◆ WHAT NEEDS TO BE DONE
What you return must match, exactly, the lines running from the one containing "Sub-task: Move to" to the end of the data, both included, and must contain no pictures.

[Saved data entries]
== Segment start ==
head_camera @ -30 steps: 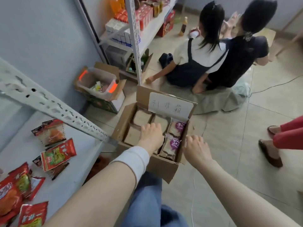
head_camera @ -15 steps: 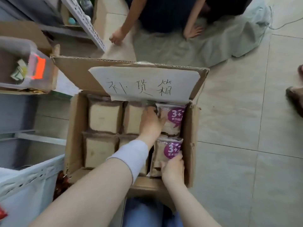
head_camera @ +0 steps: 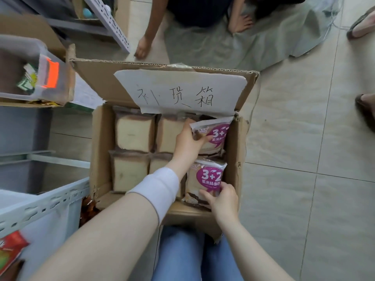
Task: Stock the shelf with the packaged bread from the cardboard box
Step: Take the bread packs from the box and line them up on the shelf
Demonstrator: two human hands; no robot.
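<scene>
An open cardboard box [head_camera: 99,151] with a handwritten paper label on its far flap stands on the floor in front of my knees. Inside lie several packaged bread loaves [head_camera: 133,135] in clear wrap. Along its right side are two packs with purple "3+2" labels. My left hand [head_camera: 188,141], with a white wristband, grips the far purple-label bread pack [head_camera: 218,134] by its left edge and tilts it up. My right hand [head_camera: 222,198] holds the near purple-label bread pack [head_camera: 207,177] at its lower edge. The white metal shelf [head_camera: 38,207] is at lower left.
A clear plastic bin [head_camera: 40,78] with an orange latch sits in another carton at the left. Red snack packets [head_camera: 10,248] lie on the shelf. Two people sit on a grey cloth [head_camera: 233,49] beyond the box; someone's feet [head_camera: 365,110] are at the right edge.
My view dropped from the room onto the box. Both hands went into the box and took hold of the two purple-label packs; the far pack is now lifted at its left edge.
</scene>
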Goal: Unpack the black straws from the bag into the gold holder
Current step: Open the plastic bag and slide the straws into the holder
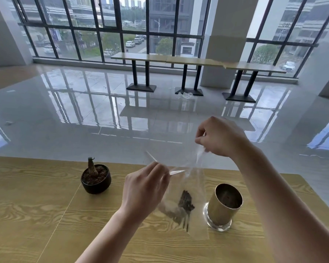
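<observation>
Two grips pinch the top of a clear plastic bag (190, 186): left grip (142, 190) lower, right grip (218, 137) higher. Black straws (185, 204) sit bunched in its bottom, beside the gold cylindrical holder (221, 209) on the wooden surface (46, 205).

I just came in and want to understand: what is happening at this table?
A person is opening a clear bag with both hands above a wooden table. The left hand pinches one side of its top and the right hand, held higher, pinches the other. The black straws lie bundled in the bottom of the bag. The gold holder stands upright just right of it; a potted plant stands to the left.
</observation>
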A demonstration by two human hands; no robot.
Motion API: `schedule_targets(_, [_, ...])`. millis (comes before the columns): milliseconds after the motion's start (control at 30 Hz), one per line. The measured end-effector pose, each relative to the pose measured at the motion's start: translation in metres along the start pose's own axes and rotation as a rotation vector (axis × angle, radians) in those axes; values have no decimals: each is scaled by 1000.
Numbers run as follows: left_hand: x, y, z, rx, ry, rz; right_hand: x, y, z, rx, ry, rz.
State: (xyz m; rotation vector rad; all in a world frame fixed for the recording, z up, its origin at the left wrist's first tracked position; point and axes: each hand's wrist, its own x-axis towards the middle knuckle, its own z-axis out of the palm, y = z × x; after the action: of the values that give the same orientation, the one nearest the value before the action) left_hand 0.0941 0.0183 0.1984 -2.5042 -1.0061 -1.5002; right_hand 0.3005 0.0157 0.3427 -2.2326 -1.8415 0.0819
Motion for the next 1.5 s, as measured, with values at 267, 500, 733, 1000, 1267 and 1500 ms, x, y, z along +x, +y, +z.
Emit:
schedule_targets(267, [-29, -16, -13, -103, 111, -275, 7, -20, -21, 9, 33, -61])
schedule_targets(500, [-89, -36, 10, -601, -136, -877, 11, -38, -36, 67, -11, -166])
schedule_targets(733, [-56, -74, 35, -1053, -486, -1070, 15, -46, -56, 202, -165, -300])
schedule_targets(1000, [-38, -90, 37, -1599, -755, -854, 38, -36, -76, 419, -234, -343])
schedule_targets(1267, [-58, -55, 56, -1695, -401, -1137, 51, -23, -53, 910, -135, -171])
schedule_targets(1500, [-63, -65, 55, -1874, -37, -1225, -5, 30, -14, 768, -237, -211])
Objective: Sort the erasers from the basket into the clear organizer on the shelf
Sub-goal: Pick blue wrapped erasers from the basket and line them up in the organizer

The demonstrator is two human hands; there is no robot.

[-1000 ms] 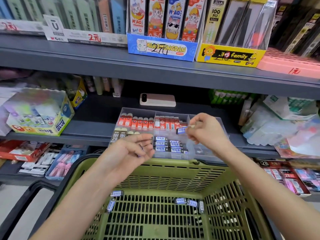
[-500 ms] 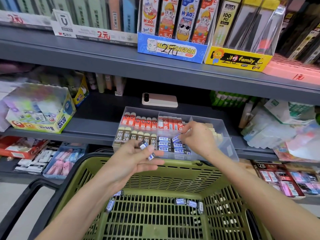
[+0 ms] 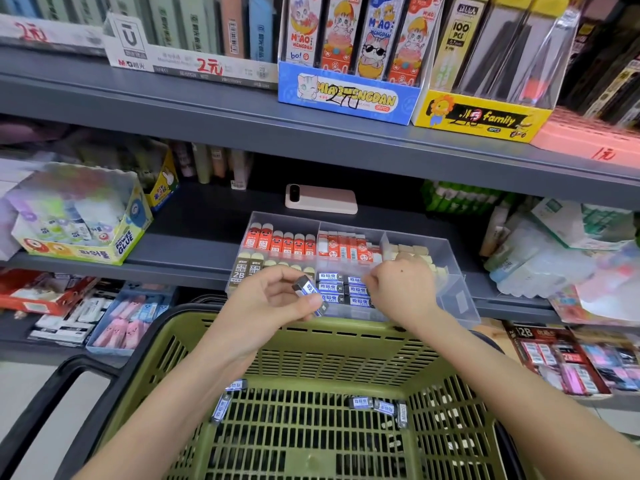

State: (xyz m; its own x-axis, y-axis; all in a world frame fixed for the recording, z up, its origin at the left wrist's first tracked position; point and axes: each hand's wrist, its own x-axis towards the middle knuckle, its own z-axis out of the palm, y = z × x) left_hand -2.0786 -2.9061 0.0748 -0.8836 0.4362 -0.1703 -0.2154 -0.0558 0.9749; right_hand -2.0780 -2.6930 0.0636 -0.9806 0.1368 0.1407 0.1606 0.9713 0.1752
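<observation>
L fingers [image 3: 280,278] + thumb are curled round a blue-sleeved eraser [image 3: 304,287], held just in front of the clear organizer [image 3: 457,301]. Maybe a 2nd one under it, can't tell. R fingers [image 3: 375,278] are bent down into the front-middle compartment, tips at the blue row [image 3: 330,277]. Pinching one or only pressing it flat? Tips hidden, can't tell. L hand [image 3: 273,303] & R hand [image 3: 403,289] are both above the far rim of the green basket [image 3: 346,329].

Step, as I read it: seating a blue eraser in its row, next one ready in L. Next move prob. needs R to lift clear, take the eraser from L and slot it w/ its own kind, not w/ the red or 2B ones. Approx. five loose erasers [image 3: 360,402] lie on the basket floor, so not done. Organizer sits at the front edge of the shelf [image 3: 194,251].
</observation>
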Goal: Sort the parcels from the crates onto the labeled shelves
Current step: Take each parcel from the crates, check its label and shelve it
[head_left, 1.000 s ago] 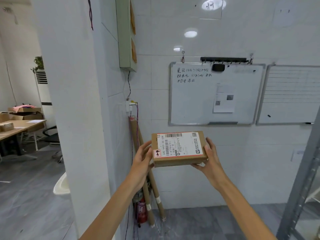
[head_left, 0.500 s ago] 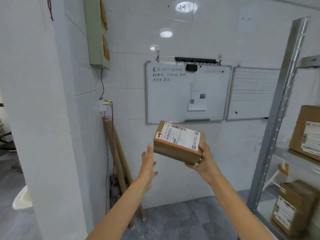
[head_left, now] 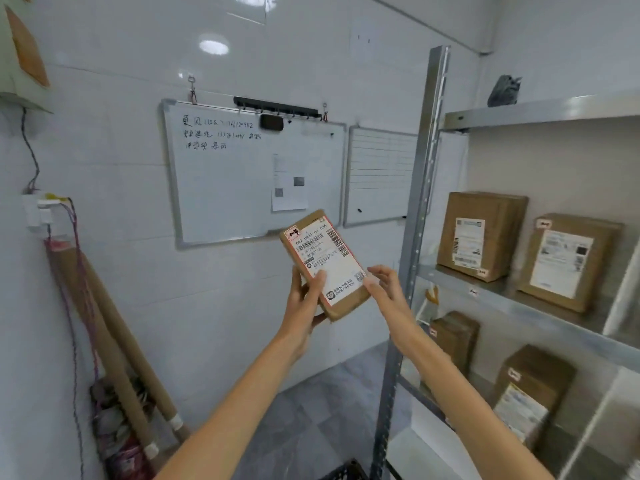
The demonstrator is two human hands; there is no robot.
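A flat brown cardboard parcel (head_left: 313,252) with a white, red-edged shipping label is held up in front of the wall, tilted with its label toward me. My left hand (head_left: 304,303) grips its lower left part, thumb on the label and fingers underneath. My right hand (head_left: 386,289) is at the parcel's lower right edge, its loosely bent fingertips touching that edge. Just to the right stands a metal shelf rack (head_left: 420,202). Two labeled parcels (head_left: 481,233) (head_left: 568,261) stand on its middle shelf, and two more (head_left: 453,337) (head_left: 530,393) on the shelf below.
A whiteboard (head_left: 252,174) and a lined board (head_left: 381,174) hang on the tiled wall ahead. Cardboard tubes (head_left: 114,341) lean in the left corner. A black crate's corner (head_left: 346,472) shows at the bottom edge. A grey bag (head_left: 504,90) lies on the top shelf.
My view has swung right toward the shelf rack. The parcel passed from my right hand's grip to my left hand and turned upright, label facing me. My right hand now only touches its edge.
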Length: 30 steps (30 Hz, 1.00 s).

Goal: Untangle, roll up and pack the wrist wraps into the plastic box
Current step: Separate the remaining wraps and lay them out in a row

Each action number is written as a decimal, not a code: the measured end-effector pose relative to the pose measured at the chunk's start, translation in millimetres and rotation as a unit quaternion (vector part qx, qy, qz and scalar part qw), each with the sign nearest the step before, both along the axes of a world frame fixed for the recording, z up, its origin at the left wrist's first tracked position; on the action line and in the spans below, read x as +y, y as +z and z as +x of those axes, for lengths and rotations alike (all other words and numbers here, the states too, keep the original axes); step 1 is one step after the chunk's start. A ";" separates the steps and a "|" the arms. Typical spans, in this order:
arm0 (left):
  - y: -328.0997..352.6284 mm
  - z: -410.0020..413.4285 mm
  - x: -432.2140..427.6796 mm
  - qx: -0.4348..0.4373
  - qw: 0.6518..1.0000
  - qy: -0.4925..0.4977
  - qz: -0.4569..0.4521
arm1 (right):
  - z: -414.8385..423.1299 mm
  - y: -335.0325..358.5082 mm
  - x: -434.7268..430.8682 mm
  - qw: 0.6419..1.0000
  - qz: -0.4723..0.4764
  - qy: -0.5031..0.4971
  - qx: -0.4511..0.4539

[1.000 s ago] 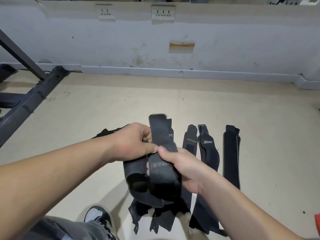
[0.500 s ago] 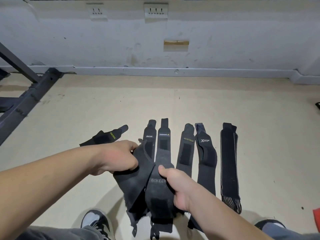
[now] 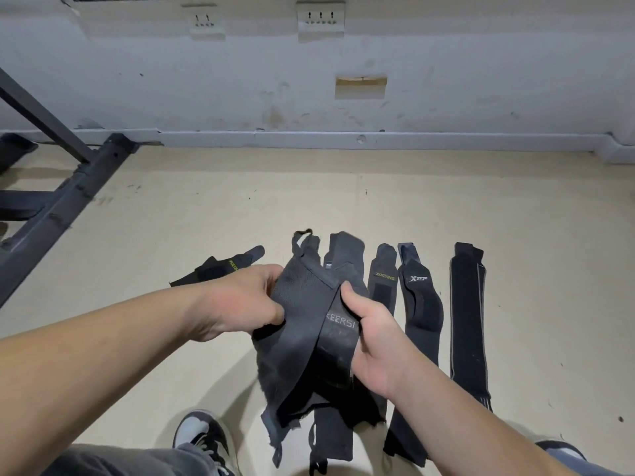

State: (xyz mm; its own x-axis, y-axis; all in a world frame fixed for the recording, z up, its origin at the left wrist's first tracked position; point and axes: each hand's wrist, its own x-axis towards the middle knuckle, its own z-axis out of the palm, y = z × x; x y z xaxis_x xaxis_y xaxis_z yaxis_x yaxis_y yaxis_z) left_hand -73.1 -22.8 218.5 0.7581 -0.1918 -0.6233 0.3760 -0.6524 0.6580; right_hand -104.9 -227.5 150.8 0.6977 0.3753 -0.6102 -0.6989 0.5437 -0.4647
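Both hands hold a tangled bunch of black wrist wraps (image 3: 302,324) above the floor. My left hand (image 3: 240,300) grips the bunch's left side, fingers curled into the fabric. My right hand (image 3: 374,334) grips the right side, thumb on a strap with white lettering. Frayed ends and a thumb loop hang below. Flat on the floor behind lie more black wraps: one angled at the left (image 3: 220,267), a Xueying wrap (image 3: 383,276), an Xtep wrap (image 3: 421,304) and a long plain strap (image 3: 469,321). No plastic box is in view.
A dark metal rack frame (image 3: 65,201) crosses the floor at the left. A grey wall with a skirting ledge (image 3: 343,139) runs along the back. My shoes (image 3: 202,438) stand near the bottom edge, just under the hanging wraps.
The bunch has been turned and spread between my hands; a flap and loop now stick up at its top, and the lettered strap has slid further through my right hand.
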 end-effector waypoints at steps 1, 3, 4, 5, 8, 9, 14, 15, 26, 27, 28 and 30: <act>-0.6 1.1 -0.7 -0.013 1.000 0.015 -0.001 | 0.3 3.8 -0.5 1.000 -0.003 0.000 -0.005; 0.6 2.1 -3.7 -0.056 0.998 0.042 0.004 | -0.3 11.2 -2.0 1.000 -0.013 0.003 -0.018; 1.7 2.7 -5.6 -0.084 0.995 0.057 0.002 | -1.4 13.8 -2.5 0.999 -0.019 0.013 -0.038; 3.6 3.5 -8.6 -0.111 0.991 0.069 -0.010 | -2.0 13.6 -2.7 0.997 -0.026 0.025 -0.063; 18.5 4.6 -23.0 -0.138 0.983 0.086 -0.083 | -0.3 16.2 -1.0 0.989 -0.082 0.037 -0.114; 23.9 5.0 -26.9 -0.129 0.981 0.094 -0.111 | 2.4 17.4 -1.7 0.988 -0.094 0.029 -0.116; 22.9 1.8 -20.9 -0.049 0.998 0.022 -0.033 | 20.3 39.2 -14.9 0.991 -0.062 -0.019 -0.114; 18.5 -1.3 -17.8 -0.021 0.999 -0.039 0.027 | 24.1 46.2 -17.8 0.992 -0.044 -0.028 -0.113; 12.4 0.4 -16.0 0.046 0.985 -0.111 0.125 | 34.5 65.5 -30.3 0.992 -0.064 -0.091 -0.062; 13.1 1.6 -13.0 0.029 0.989 -0.090 0.115 | 35.6 62.6 -32.9 0.991 -0.068 -0.103 -0.053; 13.3 3.0 -10.0 0.010 0.992 -0.070 0.105 | 37.0 61.1 -36.4 0.989 -0.075 -0.116 -0.046; 12.6 7.6 -0.8 -0.032 0.995 -0.025 0.089 | 39.2 59.5 -44.3 0.984 -0.105 -0.140 -0.041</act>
State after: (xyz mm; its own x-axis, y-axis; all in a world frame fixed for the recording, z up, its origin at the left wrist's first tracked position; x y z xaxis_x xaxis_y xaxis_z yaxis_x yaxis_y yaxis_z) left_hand -65.4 -23.6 231.1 0.7892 -0.1223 -0.6018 0.3007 -0.7775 0.5523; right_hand -65.7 -271.8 210.3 0.8060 0.0337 -0.5910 -0.4912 0.5952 -0.6360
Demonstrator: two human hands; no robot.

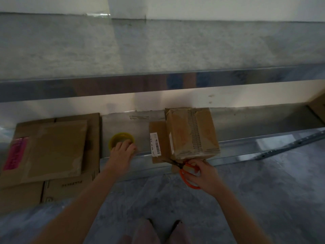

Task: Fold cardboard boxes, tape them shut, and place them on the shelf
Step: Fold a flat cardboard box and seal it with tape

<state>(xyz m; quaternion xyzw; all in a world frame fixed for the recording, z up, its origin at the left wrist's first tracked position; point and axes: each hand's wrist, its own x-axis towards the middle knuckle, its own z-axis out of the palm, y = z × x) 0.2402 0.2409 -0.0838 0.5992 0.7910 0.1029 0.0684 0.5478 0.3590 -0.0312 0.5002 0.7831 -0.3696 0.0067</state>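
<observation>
While the left hand [123, 152] lies over the near rim of the tape roll [115, 138], fingers spread and not visibly curled round it, the right hand [202, 171] grips the orange scissors [182, 170] through the handles.

- Taped box [191, 132]: at the front edge of the shelf [246, 120], just beyond the right fingers, long axis running front to back. The right hand is nearer it.
- Scissor blades point left along that front edge, under the box's near bottom edge.
- Roll lies flat, hole up, between the flat cardboard [52, 148] at the left end and the box.

Judgement: the tape is cut, or about to be.

Hidden: the roll's near half. Too dim to tell: any tape strand, or the blades' gap.
</observation>
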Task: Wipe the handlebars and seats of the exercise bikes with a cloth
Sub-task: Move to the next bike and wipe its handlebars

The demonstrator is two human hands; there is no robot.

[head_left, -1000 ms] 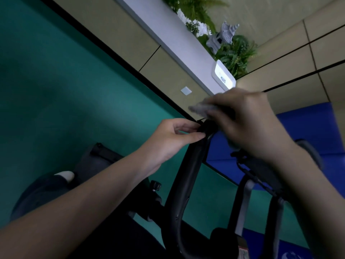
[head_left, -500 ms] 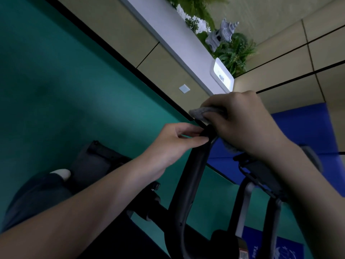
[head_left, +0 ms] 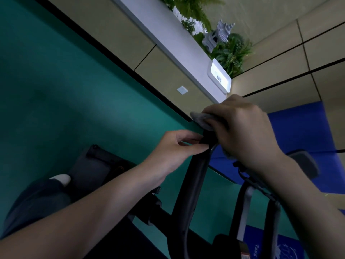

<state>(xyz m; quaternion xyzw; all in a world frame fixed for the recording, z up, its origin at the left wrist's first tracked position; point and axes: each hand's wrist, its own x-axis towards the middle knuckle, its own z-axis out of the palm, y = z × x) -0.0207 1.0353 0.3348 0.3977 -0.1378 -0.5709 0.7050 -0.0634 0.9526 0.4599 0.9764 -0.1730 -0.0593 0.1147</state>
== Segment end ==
◆ ANSWER TO THIS PROBLEM
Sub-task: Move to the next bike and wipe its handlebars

The demonstrator is two human hands; there is no robot.

[head_left, -1000 ms] 
[head_left, -500 ms] 
[head_left, +0 ms] 

<state>(xyz m; quaternion xyzw; all in a world frame fixed for the recording, z up, its origin at the left wrist's first tracked position; point and axes: each hand's wrist, its own x-axis towards the middle knuckle, its own z-axis out of the palm, y = z × x) -0.0207 1.0353 0.3348 0.3977 -0.1378 -0.5709 0.7050 -0.0634 0.9526 0.4599 0.9764 -0.1730 -0.0593 0.1147</state>

The response to the exercise is now finished.